Adidas' Danish chief executive Kasper Rorsted said "the way it's done now, it probably won't do much" of COP26 ©Getty Images

Adidas chief executive Kasper Rorsted has expressed doubts that the COP26 United Nations Climate Change Conference of Parties in Glasgow will lead to meaningful change, claiming "nothing works without China".

The key summit, due to take place in the Scottish city until November 12, brings together global leaders with the aim of accelerating action against climate change and limiting the rise in global temperatures, and has been dubbed the "last chance" to save the planet from catastrophic damage.

Pledges so far made by several nations on issues including reversing deforestation, cutting methane emissions and transitioning from the use of coal to cleaner forms of energy.

Concerns have been expressed, however, over notable absences, including Russian President Vladimir Putin and Chinese leader Xi Jinping, and American President Joe Biden slammed both nations for their failure to attend.

Xi has not left China since the beginning of the COVID-19 pandemic.

He did deliver a written statement which urged all parties to "take stronger actions to jointly tackle the climate challenge," and China has said it will cut greenhouse gas emissions to "net-zero" by 2060.

The country, though, is the world's largest emitter, and Rorsted believes its absence will hamper COP26.

"They should have talked to 10 countries first," he said in a podcast for The Pioneer, as reported by Business AM.

"The way it's done now, it probably won't do much.

"In particular, the absence of the largest CO2 [carbon dioxide] emitters will lead to inefficiency: nothing works without China."
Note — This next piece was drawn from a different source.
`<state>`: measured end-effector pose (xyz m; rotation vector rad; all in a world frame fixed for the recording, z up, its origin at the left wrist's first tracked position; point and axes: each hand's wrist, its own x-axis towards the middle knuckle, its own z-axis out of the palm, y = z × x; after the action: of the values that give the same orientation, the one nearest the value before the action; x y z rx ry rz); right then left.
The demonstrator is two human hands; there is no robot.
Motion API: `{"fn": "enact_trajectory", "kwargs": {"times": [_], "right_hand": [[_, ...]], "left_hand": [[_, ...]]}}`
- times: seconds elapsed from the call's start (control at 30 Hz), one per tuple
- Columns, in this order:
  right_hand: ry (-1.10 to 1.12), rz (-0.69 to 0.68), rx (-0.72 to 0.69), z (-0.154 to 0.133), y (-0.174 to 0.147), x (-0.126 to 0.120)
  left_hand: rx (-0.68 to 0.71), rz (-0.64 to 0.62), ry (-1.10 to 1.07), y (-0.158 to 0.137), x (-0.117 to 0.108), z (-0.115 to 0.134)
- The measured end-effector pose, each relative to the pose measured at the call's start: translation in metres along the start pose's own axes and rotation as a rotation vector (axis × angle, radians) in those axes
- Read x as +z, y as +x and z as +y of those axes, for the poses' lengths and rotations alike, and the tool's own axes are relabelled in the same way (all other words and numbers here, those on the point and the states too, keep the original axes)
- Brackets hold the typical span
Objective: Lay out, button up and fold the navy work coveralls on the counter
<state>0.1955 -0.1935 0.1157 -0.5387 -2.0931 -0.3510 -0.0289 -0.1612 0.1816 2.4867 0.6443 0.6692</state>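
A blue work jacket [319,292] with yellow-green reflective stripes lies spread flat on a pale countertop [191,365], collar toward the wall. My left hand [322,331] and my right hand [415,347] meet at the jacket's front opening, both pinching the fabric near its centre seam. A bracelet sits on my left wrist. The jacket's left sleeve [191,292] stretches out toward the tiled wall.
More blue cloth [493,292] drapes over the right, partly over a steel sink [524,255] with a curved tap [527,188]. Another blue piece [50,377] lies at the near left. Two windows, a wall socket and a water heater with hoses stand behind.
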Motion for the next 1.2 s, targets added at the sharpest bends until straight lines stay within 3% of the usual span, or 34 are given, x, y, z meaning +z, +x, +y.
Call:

Chinese President Xi Jinping has been criticised for his failure to attend COP26 in Glasgow ©Getty Images
Chinese President Xi Jinping has been criticised for his failure to attend COP26 in Glasgow ©Getty Images

Rorsted also criticised the use of more than 400 private jets by delegates to travel to Glasgow, arguing: "They don't seem to have heard of an exemplary position."

The Danish-born Adidas chief executive added that Germany's Energiewende - a plan for a transition to a low-carbon, nuclear-free economy - was well-meaning, but that the decision to pursue the removal of nuclear energy following the disaster in Fukushima in 2011 could lead to problems.
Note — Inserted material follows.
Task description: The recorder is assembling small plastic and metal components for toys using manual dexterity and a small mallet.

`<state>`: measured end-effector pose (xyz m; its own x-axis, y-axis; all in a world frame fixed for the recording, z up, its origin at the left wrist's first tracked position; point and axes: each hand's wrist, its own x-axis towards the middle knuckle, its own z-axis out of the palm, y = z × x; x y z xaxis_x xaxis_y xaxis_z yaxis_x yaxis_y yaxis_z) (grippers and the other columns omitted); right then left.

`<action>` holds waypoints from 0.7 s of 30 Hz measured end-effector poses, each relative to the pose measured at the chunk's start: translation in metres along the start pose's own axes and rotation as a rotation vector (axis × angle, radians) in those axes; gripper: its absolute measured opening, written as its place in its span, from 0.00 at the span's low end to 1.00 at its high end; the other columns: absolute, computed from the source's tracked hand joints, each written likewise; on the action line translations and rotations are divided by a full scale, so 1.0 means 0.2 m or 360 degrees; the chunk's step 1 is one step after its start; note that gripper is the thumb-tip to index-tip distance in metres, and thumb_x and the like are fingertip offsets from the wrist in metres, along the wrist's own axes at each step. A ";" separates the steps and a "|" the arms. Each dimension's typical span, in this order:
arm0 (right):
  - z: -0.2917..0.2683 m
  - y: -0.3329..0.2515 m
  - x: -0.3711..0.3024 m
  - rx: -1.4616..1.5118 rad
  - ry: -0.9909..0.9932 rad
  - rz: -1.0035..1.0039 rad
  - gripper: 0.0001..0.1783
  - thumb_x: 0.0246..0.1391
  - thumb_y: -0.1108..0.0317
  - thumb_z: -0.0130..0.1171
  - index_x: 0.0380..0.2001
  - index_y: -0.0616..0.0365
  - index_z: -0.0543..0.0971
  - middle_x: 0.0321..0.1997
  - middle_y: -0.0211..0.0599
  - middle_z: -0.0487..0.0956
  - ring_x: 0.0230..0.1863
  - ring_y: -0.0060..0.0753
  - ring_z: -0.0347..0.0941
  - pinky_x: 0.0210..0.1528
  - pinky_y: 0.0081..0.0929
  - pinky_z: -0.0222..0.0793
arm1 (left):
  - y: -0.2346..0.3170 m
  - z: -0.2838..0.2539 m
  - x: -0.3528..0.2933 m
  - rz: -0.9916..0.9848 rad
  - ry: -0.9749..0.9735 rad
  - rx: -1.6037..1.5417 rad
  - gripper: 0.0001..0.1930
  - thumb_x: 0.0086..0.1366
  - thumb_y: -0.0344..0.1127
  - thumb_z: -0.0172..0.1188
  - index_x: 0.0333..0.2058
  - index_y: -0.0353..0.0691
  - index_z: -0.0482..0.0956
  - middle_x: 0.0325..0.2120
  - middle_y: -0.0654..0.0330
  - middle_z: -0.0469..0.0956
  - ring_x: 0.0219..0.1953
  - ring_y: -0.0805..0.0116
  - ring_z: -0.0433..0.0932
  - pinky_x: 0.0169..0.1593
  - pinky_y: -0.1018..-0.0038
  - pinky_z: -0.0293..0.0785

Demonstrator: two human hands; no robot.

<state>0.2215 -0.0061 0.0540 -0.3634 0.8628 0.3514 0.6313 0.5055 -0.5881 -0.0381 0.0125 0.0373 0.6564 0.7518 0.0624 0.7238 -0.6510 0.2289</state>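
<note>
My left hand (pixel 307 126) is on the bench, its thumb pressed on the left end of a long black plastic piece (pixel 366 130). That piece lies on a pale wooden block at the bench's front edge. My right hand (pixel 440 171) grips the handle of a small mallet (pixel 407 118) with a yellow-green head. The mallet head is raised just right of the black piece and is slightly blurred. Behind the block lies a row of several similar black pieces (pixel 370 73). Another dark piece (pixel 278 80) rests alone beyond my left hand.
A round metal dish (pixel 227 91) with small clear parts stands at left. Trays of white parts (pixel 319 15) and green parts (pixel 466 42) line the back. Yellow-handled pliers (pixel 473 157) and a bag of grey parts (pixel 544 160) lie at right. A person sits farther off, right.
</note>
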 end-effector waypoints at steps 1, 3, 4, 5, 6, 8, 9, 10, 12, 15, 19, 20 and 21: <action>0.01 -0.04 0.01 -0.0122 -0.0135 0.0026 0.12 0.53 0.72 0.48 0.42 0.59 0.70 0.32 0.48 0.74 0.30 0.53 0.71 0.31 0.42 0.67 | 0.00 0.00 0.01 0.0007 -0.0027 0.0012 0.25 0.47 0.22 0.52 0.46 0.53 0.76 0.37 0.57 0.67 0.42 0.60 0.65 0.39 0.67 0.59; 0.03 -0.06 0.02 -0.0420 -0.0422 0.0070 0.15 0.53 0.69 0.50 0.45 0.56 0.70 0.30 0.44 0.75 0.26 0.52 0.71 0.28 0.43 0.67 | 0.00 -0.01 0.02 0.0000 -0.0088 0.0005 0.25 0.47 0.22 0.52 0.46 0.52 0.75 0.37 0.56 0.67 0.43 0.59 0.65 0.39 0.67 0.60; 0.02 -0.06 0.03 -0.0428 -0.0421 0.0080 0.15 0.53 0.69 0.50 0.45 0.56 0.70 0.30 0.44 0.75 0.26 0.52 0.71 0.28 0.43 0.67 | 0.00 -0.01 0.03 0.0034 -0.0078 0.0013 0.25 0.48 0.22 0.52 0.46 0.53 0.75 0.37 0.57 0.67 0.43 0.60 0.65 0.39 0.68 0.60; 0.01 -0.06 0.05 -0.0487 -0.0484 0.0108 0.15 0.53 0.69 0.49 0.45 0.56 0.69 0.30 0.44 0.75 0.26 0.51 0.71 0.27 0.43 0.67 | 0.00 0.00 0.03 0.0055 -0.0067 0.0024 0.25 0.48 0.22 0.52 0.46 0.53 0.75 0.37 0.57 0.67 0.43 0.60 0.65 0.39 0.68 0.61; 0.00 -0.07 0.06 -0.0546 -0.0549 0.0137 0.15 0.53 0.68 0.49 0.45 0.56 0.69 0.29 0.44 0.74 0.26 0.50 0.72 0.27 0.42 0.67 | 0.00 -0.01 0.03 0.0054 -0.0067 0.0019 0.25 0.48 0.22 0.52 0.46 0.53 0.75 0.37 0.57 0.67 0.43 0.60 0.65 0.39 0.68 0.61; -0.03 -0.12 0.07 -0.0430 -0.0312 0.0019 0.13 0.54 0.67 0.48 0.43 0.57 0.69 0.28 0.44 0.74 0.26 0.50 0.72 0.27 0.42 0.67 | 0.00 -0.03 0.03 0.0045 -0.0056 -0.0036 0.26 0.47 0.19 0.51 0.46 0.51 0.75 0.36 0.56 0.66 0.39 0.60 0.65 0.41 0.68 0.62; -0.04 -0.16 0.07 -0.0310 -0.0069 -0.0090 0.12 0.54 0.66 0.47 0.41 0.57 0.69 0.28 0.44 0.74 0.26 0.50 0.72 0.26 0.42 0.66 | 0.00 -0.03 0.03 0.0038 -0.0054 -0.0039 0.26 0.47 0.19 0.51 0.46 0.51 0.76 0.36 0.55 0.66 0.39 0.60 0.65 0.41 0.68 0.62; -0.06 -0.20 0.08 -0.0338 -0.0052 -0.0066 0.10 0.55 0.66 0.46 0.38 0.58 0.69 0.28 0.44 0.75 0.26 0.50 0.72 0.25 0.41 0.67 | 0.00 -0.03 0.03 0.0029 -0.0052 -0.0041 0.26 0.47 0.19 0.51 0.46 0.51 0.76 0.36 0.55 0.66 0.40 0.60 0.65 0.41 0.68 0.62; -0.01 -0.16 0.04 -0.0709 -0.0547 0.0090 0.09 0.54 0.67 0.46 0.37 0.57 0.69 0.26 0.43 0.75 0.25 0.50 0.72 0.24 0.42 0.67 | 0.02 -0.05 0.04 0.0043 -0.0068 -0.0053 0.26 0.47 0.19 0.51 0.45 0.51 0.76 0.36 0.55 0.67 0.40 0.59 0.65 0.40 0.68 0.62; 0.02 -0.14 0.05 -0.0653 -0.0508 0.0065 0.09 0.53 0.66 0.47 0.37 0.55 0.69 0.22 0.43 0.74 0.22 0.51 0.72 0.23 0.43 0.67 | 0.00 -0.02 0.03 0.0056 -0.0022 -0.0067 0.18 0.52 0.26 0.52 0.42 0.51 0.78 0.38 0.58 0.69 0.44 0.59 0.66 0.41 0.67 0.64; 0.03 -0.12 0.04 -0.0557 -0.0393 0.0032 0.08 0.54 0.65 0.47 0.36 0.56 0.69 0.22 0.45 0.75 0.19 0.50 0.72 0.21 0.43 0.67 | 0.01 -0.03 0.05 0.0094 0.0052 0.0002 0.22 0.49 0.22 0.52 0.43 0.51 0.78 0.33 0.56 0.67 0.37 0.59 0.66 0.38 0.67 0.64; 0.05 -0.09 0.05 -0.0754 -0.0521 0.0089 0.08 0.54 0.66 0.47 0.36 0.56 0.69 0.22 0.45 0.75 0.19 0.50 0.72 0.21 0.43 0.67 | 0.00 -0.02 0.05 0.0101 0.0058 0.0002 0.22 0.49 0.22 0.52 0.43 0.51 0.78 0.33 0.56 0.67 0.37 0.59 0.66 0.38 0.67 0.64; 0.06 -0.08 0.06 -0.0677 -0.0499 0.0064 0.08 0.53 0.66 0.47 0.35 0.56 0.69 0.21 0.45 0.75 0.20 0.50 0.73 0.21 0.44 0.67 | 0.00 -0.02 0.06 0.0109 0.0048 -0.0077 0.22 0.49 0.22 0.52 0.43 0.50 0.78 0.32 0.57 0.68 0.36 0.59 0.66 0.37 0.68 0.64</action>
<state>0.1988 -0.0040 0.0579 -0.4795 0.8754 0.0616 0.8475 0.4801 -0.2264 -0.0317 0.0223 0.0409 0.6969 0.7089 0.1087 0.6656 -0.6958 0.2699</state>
"The ambition is good, but the plan to get there is naive to negligent," said Rorsted.

"What we will now see is Germany becoming more and more dependent [on foreign countries] for its energy.

"I think the decisions made were emotionally driven, without really thinking about it.

"The exit from nuclear energy was clear, the alternative was not."

In 2017, Adidas, Europe's largest sportswear manufacturer, pledged to cut its and its suppliers' emissions by 30 per cent by 2030 with the goal of "climate neutrality" by 2050.

Earlier this week, more than 50 Olympians and Paralympians released a video backed by the International Olympic Committee calling COP26 "the Olympics of climate summits" and urging world leaders to deliver on climate action.

Prince Albert of Monaco, the IOC Sustainability and Legacy Commission chair stressed during his speech at COP26 yesterday "the time to act is now".

Last year, Adidas promised to sever ties with factories in Xinjiang province, where Uyghurs, China's minority Muslim group, were allegedly being used as forced labour.